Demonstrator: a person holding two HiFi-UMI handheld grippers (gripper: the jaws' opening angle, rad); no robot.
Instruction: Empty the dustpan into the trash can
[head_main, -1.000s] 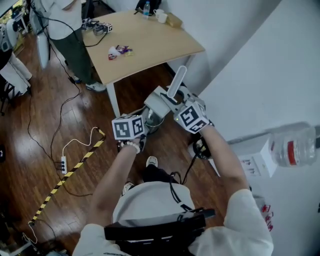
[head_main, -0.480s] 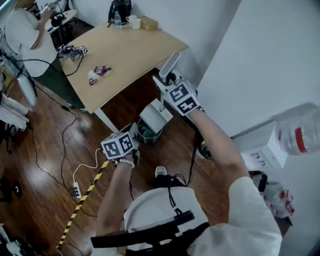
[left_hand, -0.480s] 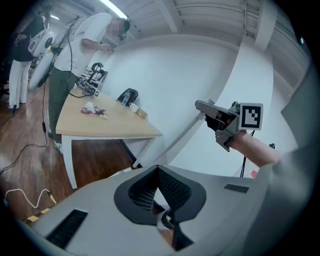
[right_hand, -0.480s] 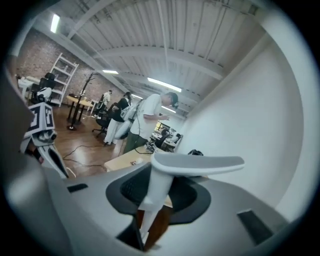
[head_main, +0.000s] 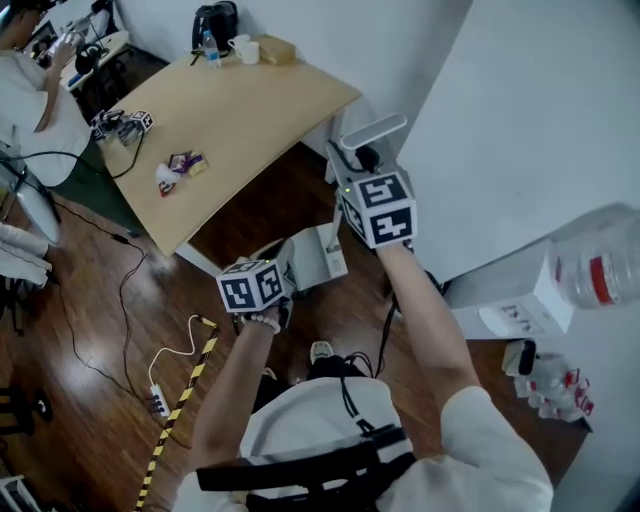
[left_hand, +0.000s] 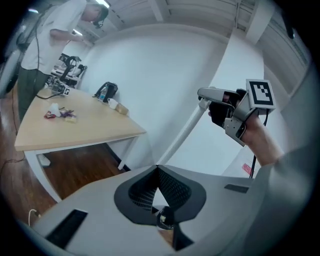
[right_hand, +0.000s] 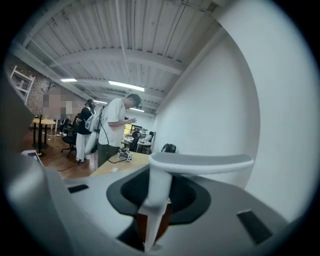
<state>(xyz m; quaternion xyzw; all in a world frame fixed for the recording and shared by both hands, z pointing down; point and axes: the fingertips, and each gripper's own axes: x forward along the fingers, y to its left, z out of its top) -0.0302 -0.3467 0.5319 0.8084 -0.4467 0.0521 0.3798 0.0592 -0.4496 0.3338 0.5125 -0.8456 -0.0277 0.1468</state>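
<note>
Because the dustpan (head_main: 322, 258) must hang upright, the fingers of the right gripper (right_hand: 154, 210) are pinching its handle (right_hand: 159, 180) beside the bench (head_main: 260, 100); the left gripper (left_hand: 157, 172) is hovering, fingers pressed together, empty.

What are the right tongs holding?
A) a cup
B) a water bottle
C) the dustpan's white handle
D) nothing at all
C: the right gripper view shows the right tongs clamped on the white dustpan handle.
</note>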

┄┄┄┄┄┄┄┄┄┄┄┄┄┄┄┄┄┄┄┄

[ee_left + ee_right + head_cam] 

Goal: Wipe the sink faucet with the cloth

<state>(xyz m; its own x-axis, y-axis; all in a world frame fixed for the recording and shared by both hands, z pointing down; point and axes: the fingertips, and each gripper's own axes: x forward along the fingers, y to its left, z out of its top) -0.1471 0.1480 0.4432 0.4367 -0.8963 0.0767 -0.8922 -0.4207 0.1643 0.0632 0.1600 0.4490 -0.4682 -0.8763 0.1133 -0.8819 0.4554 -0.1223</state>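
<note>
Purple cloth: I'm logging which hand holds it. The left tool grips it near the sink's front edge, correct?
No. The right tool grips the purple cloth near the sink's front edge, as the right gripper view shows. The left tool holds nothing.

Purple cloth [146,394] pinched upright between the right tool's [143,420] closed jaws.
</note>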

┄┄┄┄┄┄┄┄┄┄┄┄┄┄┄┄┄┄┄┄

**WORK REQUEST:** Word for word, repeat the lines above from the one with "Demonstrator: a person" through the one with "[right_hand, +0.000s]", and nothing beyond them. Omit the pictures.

**EXERCISE ANSWER:**
Demonstrator: a person holding two HiFi-UMI handheld grippers (gripper: the jaws' opening angle, rad); no robot.
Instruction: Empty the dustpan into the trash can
[head_main, -1.000s] 
[head_main, -0.480s] 
[left_hand, -0.480s] 
[right_hand, -0.480s] 
[head_main, +0.000s] 
[left_hand, +0.000s] 
[right_hand, +0.000s] 

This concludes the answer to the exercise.